Fusing Vinyl* Heat-Seal Seams
- Use a hot iron to seal vinyl seams. It's necessary to use a cotton or linen setting on most irons, but experiment
to find the best temperature for your iron. The use of a heavy press cloth also will require a higher iron temperature.
- With the press cloth over the fabric
, press the iron down for approximately 15 seconds, then lift
; don't slide the iron. Let the fabric
cool before handling. Check the seal. If the fabric can be pulled apart, press again, holding the iron in place for a longer time period. A successfully sealed seam is almost impossible to pull apart when cool.
- When heat-sealing a seam, the heat must be applied only in the seam area. This can be tricky because the seam area is hidden from view by the press cloth. Remember, the fabric will seal anywhere heat is applied. Any narrow surface that raises the area to be sealed and allows the rest of the fabric to fall away from the pressing area is an indispensable aide (a short length of 2x2"). Place a press cloth over the 2x2", position the seam on the binding and press only on the raised area.
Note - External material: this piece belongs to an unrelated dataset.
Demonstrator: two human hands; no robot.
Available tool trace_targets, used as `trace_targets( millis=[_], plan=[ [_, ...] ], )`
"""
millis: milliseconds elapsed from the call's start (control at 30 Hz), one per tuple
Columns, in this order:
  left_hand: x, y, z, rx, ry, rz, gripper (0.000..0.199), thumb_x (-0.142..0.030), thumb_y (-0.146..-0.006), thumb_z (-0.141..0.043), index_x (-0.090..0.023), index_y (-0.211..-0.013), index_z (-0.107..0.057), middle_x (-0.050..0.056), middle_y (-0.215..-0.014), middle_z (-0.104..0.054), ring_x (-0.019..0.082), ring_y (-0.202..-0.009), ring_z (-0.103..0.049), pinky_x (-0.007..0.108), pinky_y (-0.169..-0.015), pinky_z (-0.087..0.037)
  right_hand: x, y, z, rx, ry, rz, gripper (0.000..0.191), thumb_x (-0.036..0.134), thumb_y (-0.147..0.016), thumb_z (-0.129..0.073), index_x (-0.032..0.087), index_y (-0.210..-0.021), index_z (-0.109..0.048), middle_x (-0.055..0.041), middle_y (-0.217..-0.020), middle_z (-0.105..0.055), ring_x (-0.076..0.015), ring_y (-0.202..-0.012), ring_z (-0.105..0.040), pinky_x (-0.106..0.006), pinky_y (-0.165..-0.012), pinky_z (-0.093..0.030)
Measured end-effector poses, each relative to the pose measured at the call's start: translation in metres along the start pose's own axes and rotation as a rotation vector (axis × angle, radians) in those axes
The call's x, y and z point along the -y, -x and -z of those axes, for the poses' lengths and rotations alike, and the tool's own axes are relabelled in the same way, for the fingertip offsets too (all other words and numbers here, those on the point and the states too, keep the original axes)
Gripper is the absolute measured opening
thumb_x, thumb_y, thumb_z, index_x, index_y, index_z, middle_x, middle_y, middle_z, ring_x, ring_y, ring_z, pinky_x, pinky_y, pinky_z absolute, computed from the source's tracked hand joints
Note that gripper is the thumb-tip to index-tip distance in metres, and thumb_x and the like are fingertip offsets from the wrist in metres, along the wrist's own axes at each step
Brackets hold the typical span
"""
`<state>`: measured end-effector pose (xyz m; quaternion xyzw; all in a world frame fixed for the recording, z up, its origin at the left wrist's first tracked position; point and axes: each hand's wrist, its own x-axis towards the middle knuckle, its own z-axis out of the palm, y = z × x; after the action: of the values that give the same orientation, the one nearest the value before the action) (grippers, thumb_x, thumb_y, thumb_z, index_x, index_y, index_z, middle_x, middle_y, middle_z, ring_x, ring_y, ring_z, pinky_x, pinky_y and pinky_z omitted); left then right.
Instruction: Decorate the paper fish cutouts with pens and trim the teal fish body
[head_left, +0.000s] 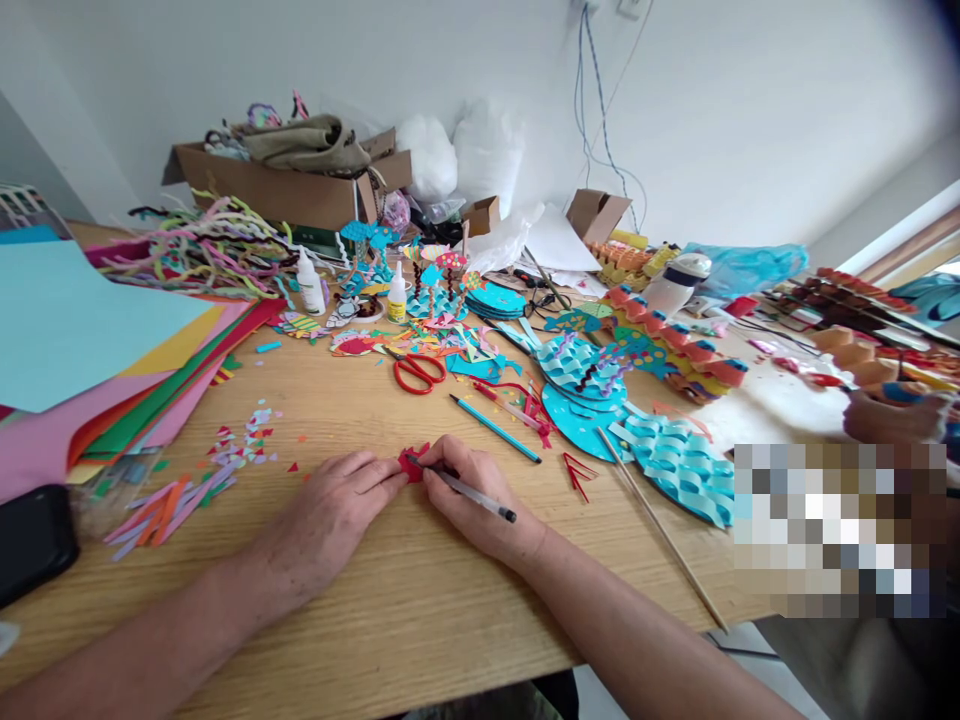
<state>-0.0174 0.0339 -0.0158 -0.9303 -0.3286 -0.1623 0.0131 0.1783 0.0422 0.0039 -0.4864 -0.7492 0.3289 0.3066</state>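
A small red paper piece lies on the wooden table between my two hands. My right hand is closed around a clear pen with a black end, its tip at the red paper. The fingers of my left hand lie flat on the table, fingertips at the left edge of the paper. Beyond the hands are red-handled scissors and a blue pencil.
Coloured paper sheets and a black phone are at the left. Paper strips lie near my left forearm. A wooden stick and blue woven paper are at the right, beside another person's hand.
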Motion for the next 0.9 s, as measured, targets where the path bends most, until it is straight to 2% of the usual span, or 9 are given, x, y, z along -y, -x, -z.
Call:
trace_targets(
  millis=[133, 533, 667, 733, 900],
  plan=[
    [0.0005, -0.0014, -0.0005, -0.011, -0.016, -0.007, 0.037, -0.002, -0.086, -0.037, -0.009, -0.118, -0.054, 0.009, -0.11, -0.061, 0.022, -0.099, -0.051, 0.037, -0.086, -0.048, -0.002, 0.0006, -0.0002, -0.038, 0.0, 0.02, 0.008, 0.012, -0.077, -0.047, 0.019, -0.076, -0.049, 0.0019, -0.067, -0.059, -0.0093, -0.057, -0.051, -0.021, -0.055, -0.038],
    [0.0011, -0.0014, 0.0001, -0.012, -0.01, 0.005, 0.038, -0.004, -0.087, -0.034, -0.012, -0.118, -0.054, 0.007, -0.111, -0.061, 0.02, -0.1, -0.052, 0.036, -0.087, -0.047, -0.0047, 0.0, -0.001, -0.048, 0.008, 0.017, 0.008, 0.012, -0.075, -0.048, 0.019, -0.077, -0.052, 0.0011, -0.068, -0.061, -0.0097, -0.057, -0.051, -0.021, -0.053, -0.037],
    [0.0006, -0.0015, -0.0009, -0.015, -0.002, 0.017, 0.039, -0.004, -0.088, -0.033, -0.015, -0.118, -0.054, 0.007, -0.111, -0.06, 0.02, -0.1, -0.051, 0.036, -0.087, -0.048, -0.0058, -0.0009, -0.0013, -0.108, -0.169, -0.03, 0.008, 0.014, -0.074, -0.046, 0.019, -0.077, -0.051, 0.0017, -0.066, -0.061, -0.0097, -0.053, -0.051, -0.021, -0.05, -0.037],
    [0.0002, -0.0017, -0.0008, -0.032, -0.003, 0.033, 0.037, -0.006, -0.088, -0.033, -0.016, -0.117, -0.055, 0.007, -0.108, -0.06, 0.02, -0.1, -0.051, 0.036, -0.085, -0.048, -0.005, -0.0018, -0.0013, -0.099, -0.278, -0.057, 0.009, 0.012, -0.072, -0.045, 0.019, -0.075, -0.05, 0.0016, -0.068, -0.061, -0.0095, -0.055, -0.052, -0.02, -0.049, -0.038],
    [-0.0002, -0.0037, 0.0051, -0.025, 0.02, 0.033, 0.036, -0.005, -0.088, -0.033, -0.016, -0.112, -0.059, 0.006, -0.1, -0.062, 0.019, -0.093, -0.054, 0.034, -0.081, -0.05, -0.0002, -0.0042, -0.0011, -0.059, -0.284, -0.088, 0.011, 0.009, -0.069, -0.046, 0.019, -0.071, -0.051, 0.0021, -0.068, -0.062, -0.0085, -0.055, -0.051, -0.02, -0.05, -0.039]
  ],
)
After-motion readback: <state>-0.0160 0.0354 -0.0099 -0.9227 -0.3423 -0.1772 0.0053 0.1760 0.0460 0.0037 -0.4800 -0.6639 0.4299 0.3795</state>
- An easy alternative method is achieved by sealing heat-seal fabric strips over the seams wrong side. After stitching a conventional seam right sides together, trim one seam allowance to 1/4". Trim the other seam allowance to 3/8" and finger-press both seam allowances to one side. Cut a 3/4"-wide heat-seal fabric strip and place it along the seamline on the garment's wrong side with laminated sides together. When heat-sealed in place, the seam should be waterproof and have a finished look on the garment inside.
* Stamoid is a vinyl laminate (French product)
I have an electric
seam-sealing iron, which has a 1" x 3" heating
pad, covered with a non-stick fabric. Handed down from my father - don't know it's source.